RAW DATA: Begin
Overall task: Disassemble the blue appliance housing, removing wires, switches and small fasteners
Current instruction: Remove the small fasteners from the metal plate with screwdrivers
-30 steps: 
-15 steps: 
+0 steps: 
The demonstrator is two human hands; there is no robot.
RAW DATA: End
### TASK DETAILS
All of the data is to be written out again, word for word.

### RESPONSE TO THIS EXERCISE
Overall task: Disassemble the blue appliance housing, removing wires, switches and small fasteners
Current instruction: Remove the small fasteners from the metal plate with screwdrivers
-30 steps: 
-15 steps: 
+0 steps: 
The demonstrator is two human hands; there is no robot.

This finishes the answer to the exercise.